Le Comité estime que l'appui aux différents créateurs devrait être substantiellement accru. Si les principaux conseils de recherches au Canada - notamment le Conseil de recherches en sciences humaines, le Conseil de recherches médicales et le Conseil de recherches en sciences naturelles et en génie - voient la nécessité d'offrir une aide substantielle aux chercheurs, il serait amplement justifié d'apporter le même type d'aide aux communautés créatrices du Canada. Comme il est mentionné précédemment, le Conseil des arts du Canada administre déjà un programme destiné à venir en aide aux artistes méritants. Cette aide n'est toutefois pas comparable aux bourses d'études et aux autres programmes d'aide administrés par les conseils de recherches - en particulier le Conseil de recherches en sciences humaines.
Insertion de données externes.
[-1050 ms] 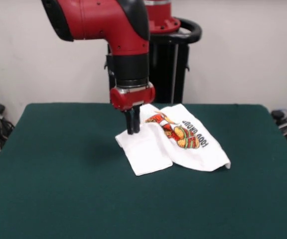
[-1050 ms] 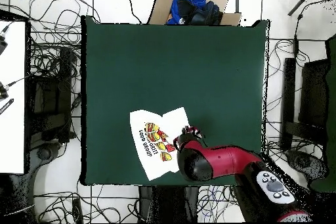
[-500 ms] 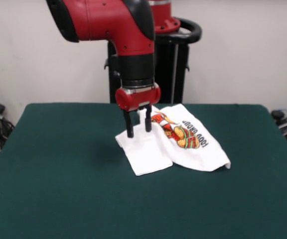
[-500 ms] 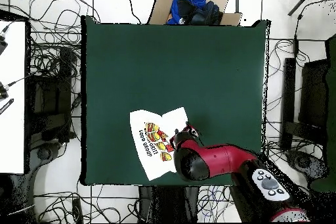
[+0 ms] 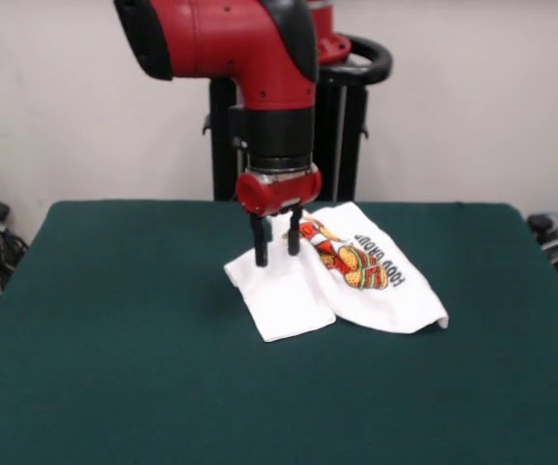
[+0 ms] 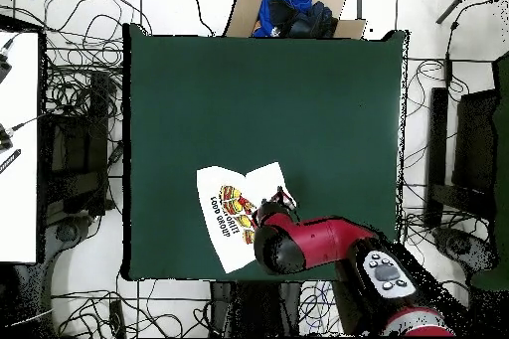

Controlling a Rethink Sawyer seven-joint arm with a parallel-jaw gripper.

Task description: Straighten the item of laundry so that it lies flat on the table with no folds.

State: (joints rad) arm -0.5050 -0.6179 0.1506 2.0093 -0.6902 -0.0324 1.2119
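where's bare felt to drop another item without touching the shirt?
Most of the table is bare in the overhead view: the whole half toward the cardboard box, and the strip right of the arm. Crowded only at the base-side edge, where the T-shirt lies folded with the open claw over it.

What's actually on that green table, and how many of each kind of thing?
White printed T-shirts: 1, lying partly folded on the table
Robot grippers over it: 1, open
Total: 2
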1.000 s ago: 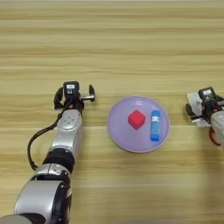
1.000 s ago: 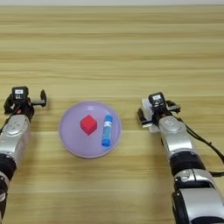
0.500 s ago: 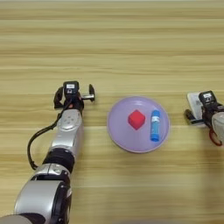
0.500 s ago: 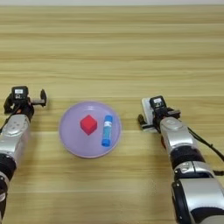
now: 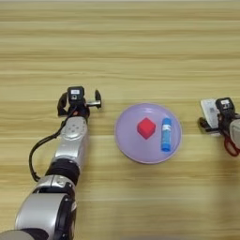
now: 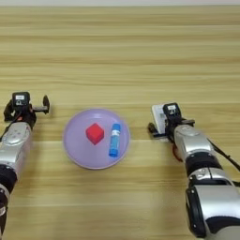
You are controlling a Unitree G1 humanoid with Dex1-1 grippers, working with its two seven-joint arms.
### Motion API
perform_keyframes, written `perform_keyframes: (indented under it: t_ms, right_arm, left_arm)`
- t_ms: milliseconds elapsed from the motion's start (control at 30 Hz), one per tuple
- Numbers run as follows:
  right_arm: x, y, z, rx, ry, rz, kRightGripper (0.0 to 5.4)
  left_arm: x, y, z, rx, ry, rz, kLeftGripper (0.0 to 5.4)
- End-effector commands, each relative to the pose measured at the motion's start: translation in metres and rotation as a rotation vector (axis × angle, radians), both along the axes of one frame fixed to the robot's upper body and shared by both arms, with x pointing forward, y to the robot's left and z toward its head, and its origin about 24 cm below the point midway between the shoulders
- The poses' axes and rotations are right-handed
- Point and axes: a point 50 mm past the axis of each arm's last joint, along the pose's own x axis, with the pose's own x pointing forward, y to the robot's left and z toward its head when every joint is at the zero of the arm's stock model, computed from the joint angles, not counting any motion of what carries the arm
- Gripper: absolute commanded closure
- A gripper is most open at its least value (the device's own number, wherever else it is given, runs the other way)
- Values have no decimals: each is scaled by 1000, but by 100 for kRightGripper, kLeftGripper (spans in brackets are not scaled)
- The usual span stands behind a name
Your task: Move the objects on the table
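Note:
A red cube (image 5: 146, 127) and a blue glue stick (image 5: 166, 134) lie side by side on the round lilac plate (image 5: 129, 140) in the middle of the table (image 5: 122, 47). My left gripper (image 5: 79, 101) rests on the wood left of the plate, open and holding nothing. To the right of the plate, my right gripper (image 6: 169, 125) sits open over a white flat device (image 6: 158, 120), which pokes out on its left side. A bit of the red scissors handle (image 5: 230, 146) shows beside the right forearm; the remainder is hidden.
Both forearms lie along the table from the near edge, one on each side of the plate. A black cable (image 5: 35, 157) loops beside the left arm. Bare wood fills the far half of the table.
The right gripper has edged slightly to the right over the white device. The left arm, the plate and the things on it have not moved.

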Motion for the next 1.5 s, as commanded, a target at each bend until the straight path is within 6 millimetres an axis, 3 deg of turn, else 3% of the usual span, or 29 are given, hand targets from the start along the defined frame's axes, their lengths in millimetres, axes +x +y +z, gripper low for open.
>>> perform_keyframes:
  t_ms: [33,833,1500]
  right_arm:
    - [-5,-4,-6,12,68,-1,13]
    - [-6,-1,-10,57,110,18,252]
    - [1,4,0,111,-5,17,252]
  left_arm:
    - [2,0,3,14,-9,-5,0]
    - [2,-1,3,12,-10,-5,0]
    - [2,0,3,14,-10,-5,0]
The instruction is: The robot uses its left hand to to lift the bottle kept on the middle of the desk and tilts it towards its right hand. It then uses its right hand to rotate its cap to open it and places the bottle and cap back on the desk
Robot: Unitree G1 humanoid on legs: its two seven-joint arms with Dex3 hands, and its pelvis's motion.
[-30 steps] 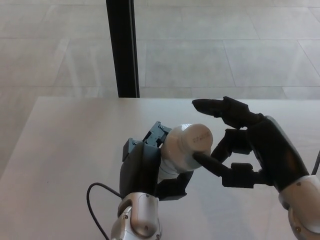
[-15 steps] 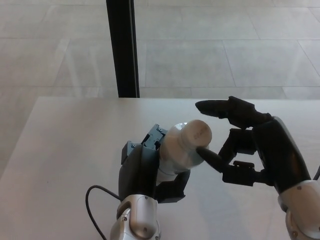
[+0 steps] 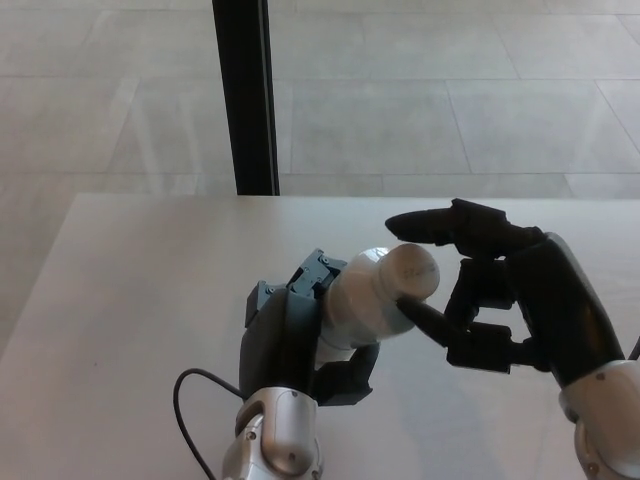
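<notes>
A pale tiled floor (image 3: 420,90) lies beyond one light desk (image 3: 130,300), with one black post (image 3: 245,95) behind it. The left hand (image 3: 290,335) is closed around the single white bottle (image 3: 365,300), held above the desk and tipped rightward. Since a second ago, the right hand (image 3: 500,295) has closed in: one finger now arches over the one cap (image 3: 412,272), another presses beneath it.
</notes>
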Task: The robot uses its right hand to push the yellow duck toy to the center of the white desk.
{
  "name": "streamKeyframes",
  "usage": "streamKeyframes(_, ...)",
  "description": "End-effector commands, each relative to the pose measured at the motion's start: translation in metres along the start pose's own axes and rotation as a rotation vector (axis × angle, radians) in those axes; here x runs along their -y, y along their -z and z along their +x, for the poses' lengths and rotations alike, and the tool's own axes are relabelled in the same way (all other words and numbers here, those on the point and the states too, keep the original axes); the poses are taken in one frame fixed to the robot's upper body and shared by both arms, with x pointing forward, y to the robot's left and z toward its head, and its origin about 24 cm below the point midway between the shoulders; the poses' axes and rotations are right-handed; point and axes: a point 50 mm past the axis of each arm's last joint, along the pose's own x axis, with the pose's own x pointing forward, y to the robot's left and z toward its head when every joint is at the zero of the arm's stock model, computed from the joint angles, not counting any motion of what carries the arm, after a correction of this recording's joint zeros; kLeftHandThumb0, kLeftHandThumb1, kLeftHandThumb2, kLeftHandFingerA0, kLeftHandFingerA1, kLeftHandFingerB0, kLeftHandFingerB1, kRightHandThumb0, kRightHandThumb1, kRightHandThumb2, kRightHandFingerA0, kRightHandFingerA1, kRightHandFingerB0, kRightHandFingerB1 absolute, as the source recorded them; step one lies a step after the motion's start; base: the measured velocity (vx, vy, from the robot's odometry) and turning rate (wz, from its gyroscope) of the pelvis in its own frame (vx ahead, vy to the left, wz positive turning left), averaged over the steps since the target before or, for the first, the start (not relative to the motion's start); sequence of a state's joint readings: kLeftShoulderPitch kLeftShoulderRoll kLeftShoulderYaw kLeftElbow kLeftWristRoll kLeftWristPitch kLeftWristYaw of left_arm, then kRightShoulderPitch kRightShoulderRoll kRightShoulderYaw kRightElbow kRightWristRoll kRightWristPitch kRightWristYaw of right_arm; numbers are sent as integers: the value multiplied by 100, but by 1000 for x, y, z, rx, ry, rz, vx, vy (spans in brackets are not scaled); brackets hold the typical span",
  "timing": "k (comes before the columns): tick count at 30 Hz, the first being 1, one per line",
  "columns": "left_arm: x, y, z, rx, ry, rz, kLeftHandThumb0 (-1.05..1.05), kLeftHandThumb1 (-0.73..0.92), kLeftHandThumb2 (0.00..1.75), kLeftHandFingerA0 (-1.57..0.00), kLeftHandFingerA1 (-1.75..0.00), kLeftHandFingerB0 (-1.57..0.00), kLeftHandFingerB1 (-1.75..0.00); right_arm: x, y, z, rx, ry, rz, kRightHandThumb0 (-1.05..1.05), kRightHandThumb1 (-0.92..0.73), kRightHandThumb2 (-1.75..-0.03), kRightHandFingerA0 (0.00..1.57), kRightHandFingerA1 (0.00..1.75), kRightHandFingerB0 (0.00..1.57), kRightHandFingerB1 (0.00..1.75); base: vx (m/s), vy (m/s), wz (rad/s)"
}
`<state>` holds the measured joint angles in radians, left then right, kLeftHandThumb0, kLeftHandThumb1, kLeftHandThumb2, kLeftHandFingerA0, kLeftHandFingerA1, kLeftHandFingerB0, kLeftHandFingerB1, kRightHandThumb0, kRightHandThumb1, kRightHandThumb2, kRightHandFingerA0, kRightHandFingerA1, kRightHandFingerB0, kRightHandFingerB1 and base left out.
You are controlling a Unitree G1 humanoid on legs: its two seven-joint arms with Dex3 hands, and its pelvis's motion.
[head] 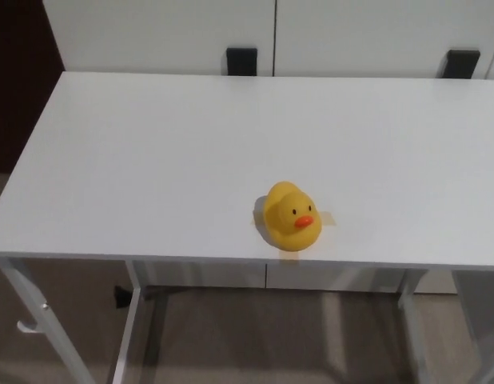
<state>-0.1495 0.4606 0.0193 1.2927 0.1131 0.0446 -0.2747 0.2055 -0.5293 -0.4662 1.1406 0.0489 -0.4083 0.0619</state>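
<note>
A yellow duck toy with an orange beak sits upright on the white desk, close to the front edge and a little right of the middle. It faces the camera and rests on crossed strips of tan tape. Neither of my hands shows in the head view.
Two black brackets stand at the desk's far edge against a white wall. The desk's front edge runs just below the duck, with white legs and the floor beneath. A dark area lies at the far left.
</note>
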Motion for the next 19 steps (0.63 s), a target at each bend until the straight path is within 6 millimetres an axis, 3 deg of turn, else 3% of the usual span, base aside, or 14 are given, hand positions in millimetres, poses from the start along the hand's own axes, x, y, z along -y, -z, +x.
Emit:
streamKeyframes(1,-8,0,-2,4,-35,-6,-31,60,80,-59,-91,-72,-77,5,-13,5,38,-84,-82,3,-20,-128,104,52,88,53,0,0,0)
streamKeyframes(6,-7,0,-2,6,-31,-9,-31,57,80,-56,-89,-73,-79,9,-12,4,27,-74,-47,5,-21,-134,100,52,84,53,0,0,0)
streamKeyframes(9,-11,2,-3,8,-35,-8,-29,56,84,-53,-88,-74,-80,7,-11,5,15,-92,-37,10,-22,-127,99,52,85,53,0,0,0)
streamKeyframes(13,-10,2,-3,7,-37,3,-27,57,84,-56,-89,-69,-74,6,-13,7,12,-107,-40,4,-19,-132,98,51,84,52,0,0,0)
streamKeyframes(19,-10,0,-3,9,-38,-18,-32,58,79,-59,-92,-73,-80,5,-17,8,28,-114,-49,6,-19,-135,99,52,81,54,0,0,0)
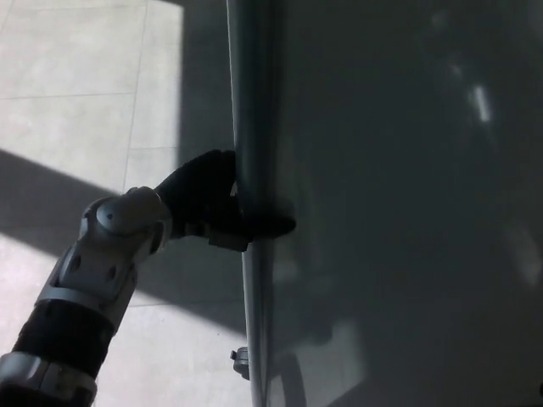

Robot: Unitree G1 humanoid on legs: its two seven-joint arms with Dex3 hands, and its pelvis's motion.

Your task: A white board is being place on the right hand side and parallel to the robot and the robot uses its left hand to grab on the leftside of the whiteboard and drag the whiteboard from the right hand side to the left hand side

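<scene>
The whiteboard (399, 203) fills the right two thirds of the head view, its grey surface in shade. Its metal left frame post (252, 127) runs from the top edge down to the bottom. My left hand (212, 208) comes in from the lower left and is shut on that post, black fingers wrapped behind it and the thumb (270, 226) lying across the board's front. The silver forearm (93, 280) slants down to the bottom left corner. My right hand does not show.
Pale floor tiles (76, 102) with bands of sunlight and shadow lie to the left of the board. A small caster of the board's stand (240, 362) shows near the bottom beside the post.
</scene>
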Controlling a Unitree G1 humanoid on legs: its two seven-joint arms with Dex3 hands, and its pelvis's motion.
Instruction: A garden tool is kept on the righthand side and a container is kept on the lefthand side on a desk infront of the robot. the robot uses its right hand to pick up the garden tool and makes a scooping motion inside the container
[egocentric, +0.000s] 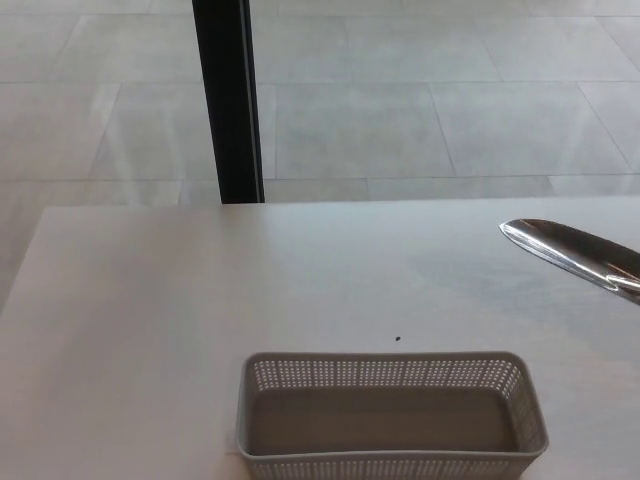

Le Comité appuie les politiques mises en 9uvre par les différents conseils de recherches et reconnaît la nécessité d'offrir aux chercheurs universitaires un important appui financier sur de longues périodes. Le Comité estime toutefois que les différents créateurs canadiens sont tout aussi méritants, et que leurs besoins financiers sont tout aussi grands. Par conséquent, ils devraient avoir droit à des niveaux d'aide financière comparables à ceux offerts à l'heure actuelle aux chercheurs universitaires.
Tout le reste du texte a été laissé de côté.